What you should do
Pictures in the records below must be left out. Return exactly the lines from the line with "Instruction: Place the" to the line with "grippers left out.", both included.

====== Data for processing ======

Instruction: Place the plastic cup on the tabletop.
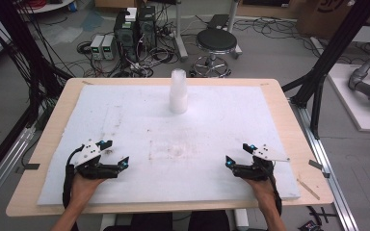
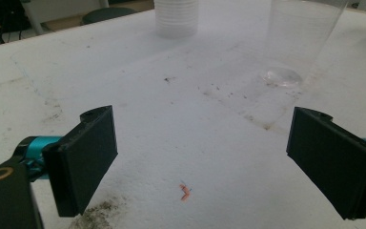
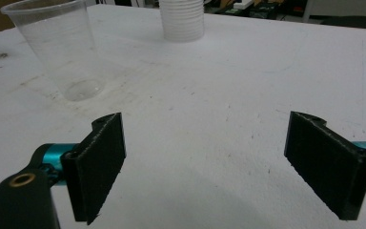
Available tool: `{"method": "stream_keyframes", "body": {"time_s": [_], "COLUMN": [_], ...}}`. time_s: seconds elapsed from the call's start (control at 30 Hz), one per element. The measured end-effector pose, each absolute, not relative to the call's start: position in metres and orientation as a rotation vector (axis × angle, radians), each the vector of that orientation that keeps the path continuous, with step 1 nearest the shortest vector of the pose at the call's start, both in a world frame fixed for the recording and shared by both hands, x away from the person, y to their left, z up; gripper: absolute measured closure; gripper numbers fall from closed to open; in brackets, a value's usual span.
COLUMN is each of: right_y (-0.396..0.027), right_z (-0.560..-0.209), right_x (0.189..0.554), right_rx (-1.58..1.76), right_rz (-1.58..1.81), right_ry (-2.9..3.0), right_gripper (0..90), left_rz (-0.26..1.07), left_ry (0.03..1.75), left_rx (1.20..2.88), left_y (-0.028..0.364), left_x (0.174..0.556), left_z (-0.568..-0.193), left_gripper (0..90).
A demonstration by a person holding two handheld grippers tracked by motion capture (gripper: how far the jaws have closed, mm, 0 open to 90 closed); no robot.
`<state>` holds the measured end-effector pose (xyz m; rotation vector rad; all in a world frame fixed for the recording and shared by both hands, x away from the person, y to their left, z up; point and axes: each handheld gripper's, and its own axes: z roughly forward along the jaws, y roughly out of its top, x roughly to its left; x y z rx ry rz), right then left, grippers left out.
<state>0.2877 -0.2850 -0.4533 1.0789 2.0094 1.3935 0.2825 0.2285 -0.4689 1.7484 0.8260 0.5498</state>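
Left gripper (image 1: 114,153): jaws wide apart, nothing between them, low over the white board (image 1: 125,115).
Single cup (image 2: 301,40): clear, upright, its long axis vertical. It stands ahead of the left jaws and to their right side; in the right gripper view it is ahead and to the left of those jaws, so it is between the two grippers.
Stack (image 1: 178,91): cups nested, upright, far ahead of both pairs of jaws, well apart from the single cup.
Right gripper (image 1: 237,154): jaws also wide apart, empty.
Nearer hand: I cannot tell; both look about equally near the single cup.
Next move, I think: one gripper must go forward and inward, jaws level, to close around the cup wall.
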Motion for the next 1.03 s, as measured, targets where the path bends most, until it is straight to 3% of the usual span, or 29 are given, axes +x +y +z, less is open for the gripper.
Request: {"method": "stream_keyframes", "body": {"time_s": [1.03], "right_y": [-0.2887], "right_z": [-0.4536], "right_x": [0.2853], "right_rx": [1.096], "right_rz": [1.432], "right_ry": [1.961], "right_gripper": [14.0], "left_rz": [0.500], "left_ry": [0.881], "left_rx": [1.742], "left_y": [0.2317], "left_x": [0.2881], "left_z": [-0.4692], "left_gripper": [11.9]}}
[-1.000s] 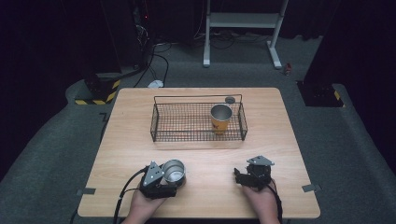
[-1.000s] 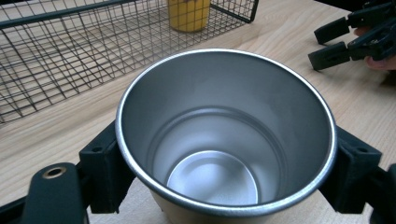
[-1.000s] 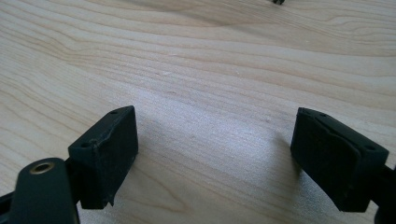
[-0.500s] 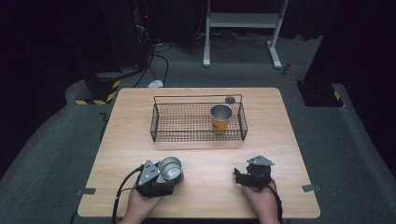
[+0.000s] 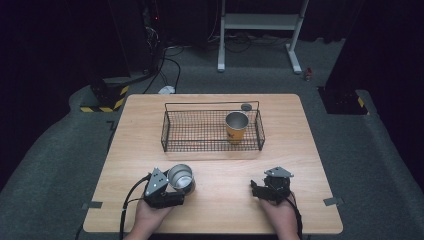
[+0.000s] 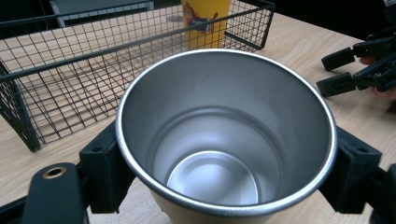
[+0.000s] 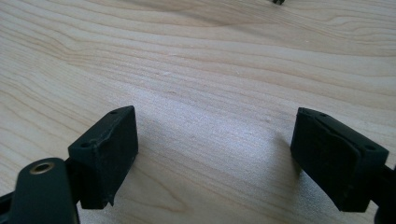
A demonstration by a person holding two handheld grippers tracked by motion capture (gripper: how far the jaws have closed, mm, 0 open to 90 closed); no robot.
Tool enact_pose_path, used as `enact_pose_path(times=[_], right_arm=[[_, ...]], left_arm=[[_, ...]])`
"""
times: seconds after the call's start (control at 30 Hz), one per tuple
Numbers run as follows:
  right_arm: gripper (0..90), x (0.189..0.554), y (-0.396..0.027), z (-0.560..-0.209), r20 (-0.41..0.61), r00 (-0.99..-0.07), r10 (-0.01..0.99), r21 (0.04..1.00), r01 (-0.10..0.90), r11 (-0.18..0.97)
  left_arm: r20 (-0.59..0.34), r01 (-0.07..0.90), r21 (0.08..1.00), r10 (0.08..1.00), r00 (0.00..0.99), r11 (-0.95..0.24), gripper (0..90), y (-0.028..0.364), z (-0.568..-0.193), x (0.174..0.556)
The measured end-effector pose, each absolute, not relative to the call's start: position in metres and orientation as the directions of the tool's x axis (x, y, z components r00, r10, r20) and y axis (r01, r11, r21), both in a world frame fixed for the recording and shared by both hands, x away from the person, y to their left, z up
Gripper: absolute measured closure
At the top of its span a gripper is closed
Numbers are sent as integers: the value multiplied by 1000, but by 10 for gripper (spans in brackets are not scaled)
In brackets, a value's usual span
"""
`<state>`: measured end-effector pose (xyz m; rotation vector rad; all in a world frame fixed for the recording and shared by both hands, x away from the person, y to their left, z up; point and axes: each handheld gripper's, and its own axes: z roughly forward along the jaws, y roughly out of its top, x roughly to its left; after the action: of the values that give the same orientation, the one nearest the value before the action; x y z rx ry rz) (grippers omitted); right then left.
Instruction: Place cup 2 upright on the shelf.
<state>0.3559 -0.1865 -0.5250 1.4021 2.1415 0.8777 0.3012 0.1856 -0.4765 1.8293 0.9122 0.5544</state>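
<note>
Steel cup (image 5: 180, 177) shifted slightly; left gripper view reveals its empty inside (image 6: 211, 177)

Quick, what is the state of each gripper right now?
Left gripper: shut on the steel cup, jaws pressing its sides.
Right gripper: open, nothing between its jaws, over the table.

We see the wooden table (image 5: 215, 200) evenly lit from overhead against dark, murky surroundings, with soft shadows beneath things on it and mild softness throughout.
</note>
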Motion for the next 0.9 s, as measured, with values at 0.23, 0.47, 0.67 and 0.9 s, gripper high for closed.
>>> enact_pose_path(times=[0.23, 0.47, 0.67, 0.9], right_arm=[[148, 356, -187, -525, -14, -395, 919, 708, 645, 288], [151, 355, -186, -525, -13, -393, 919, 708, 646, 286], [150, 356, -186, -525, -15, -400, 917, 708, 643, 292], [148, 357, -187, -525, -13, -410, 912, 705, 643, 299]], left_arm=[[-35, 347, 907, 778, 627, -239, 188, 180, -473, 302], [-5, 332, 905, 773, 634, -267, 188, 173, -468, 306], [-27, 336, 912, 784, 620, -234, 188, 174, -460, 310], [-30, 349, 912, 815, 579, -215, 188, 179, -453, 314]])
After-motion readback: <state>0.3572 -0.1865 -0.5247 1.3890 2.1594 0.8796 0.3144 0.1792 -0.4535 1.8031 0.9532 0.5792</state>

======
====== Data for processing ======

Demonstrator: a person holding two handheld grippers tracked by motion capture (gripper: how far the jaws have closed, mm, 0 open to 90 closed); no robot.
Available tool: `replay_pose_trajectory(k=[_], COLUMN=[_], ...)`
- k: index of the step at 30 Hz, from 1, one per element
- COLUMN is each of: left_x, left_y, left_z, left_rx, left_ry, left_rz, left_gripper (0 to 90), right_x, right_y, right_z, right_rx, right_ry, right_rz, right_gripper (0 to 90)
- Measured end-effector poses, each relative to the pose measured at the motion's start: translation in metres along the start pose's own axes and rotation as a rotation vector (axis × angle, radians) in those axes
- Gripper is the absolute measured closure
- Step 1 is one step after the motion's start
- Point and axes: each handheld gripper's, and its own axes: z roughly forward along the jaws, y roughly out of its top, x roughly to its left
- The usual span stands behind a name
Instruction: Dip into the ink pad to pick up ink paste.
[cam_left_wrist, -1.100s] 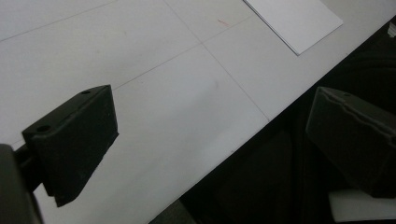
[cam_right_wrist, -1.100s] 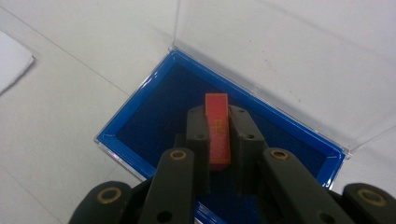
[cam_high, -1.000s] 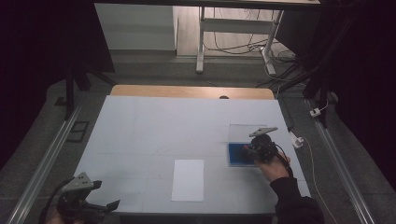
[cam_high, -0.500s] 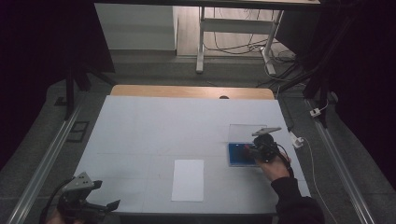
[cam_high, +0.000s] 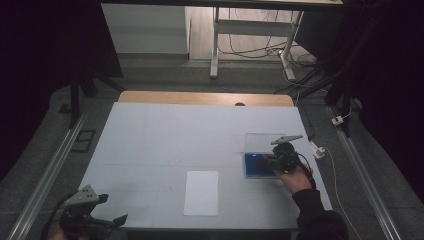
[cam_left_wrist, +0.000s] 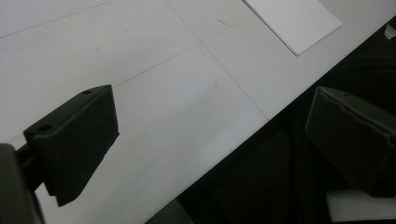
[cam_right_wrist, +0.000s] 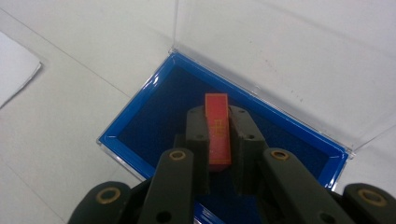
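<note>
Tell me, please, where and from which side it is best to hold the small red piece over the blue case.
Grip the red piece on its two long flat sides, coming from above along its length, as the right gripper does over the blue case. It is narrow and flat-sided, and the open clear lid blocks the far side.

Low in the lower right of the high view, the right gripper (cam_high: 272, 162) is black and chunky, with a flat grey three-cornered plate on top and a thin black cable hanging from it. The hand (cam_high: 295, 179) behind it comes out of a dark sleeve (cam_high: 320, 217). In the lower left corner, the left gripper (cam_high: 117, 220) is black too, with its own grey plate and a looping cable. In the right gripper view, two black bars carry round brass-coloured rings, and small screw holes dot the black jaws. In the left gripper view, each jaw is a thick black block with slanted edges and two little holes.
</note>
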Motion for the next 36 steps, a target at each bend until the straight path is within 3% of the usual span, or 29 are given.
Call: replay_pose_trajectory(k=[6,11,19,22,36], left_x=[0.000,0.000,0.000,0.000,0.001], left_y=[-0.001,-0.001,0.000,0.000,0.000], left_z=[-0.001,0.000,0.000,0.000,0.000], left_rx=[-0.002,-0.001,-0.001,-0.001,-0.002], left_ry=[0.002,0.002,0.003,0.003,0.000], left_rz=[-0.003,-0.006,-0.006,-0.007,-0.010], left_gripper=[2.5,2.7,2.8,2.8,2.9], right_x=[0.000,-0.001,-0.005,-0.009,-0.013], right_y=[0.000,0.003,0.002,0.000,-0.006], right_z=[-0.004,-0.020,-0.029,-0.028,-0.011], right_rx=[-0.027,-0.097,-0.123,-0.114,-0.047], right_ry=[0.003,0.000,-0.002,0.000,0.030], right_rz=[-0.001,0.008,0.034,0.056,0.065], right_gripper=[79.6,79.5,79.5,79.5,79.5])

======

Reply
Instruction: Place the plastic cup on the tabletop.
Available tool: `{"method": "stream_keyframes", "body": {"time_s": [_], "COLUMN": [_], ...}}`. time_s: seconds elapsed from the call's start (control at 30 Hz), one per element. The measured end-effector pose, each absolute, not relative to the call's start: position in metres and orientation as a rotation vector (axis × angle, radians), each the vector of that orientation that keeps the path continuous, with step 1 nearest the shortest vector of the pose at the call's start, both in a world frame fixed for the recording and shared by both hands, x away from the person, y to their left, z up; gripper: absolute measured closure; gripper numbers fall from closed to open; in brackets, a value's usual span.
COLUMN is each of: right_y (-0.396..0.027), right_z (-0.560..-0.209), right_x (0.189..0.554), right_rx (-1.58..1.76), right_rz (-1.58..1.81), right_ry (-2.9..3.0), right_gripper (0..90), left_rz (-0.26..1.07), left_ry (0.03..1.75), left_rx (1.20..2.88), left_y (-0.028..0.364), left_x (0.174..0.556), left_z (-0.568..-0.193), left_gripper (0..90).
A demonstration by a person holding two handheld grippers tracked by motion capture (gripper: how far the jaws have closed, mm, 0 open to 90 closed); no robot.
`<state>` holds the measured end-effector pose (xyz m; rotation vector rad; all in a world frame fixed for the recording and shared by both hands, x away from the person, y to their left, z up; point and axes: each handheld gripper's, and its own axes: z roughly forward along the jaws, y roughly out of its top, x roughly to its left; x y z rx ry rz), right then left, grippers left out.

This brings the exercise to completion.